The Dance of Advanced AI and Machine Learning

The new version of the code introduces several significant changes and improvements over the old version. Here's a detailed comparison of the key differences:

  1. Removal of vertexai Dependency and Introduction of langchain_google_genai:
# Old Code
import vertexai
from vertexai.language_models import TextGenerationModel

# New Code
from langchain_google_genai import ChatGoogleGenerativeAI

The new code removes the dependency on vertexai and instead introduces langchain_google_genai for interacting with Google's Generative AI models. This change likely reflects a shift towards using a more specific or updated library for AI-driven operations, potentially offering improved functionality or better integration with Google's AI services.

  1. Introduction of Pydantic Models for Validation:
from langchain.prompts import PromptTemplate
from langchain.output_parsers import PydanticOutputParser
from langchain_core.pydantic_v1 import BaseModel, Field, validator

The new version leverages Pydantic models (GitBranch, GitFile, GitCommit) for data validation and transformation. Pydantic is a data validation and settings management library which uses Python type annotations to validate data. This ensures that the data conforms to specified formats and rules before processing, enhancing the robustness and reliability of the code.

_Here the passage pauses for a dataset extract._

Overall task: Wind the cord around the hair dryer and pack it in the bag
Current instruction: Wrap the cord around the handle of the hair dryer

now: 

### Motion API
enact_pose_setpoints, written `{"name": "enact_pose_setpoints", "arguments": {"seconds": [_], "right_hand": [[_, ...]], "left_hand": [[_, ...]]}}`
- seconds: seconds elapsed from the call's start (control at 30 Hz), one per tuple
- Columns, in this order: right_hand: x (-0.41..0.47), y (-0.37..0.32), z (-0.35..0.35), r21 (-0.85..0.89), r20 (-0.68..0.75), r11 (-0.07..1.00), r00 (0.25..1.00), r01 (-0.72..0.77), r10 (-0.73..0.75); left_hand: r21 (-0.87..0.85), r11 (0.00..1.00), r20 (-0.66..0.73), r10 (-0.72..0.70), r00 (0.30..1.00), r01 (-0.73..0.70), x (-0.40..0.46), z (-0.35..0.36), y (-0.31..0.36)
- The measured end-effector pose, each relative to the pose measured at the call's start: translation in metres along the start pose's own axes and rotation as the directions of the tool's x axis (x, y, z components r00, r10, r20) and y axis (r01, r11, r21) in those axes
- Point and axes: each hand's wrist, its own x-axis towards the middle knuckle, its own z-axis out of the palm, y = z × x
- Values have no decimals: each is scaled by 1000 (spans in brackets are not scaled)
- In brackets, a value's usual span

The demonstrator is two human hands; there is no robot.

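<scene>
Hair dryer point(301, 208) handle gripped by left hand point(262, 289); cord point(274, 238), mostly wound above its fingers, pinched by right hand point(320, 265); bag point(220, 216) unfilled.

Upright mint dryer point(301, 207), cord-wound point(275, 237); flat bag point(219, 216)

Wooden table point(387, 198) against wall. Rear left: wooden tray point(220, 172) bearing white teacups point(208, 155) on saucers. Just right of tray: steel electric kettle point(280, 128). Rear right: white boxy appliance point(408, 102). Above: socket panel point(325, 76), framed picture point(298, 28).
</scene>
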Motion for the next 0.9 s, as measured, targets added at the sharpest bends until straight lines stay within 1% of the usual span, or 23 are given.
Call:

  1. Enhanced Error Handling with Specific Exceptions:
# Old Code
except:
    logger.error("Unable to fetch file contents.")
    raise

# New Code
except Exception as e:
    logger.error(f"Unable to fetch file contents: {e}")
    raise

The new code provides more detailed error logging by catching and logging the specific exception. This can help in diagnosing issues more effectively by giving insight into what exactly went wrong.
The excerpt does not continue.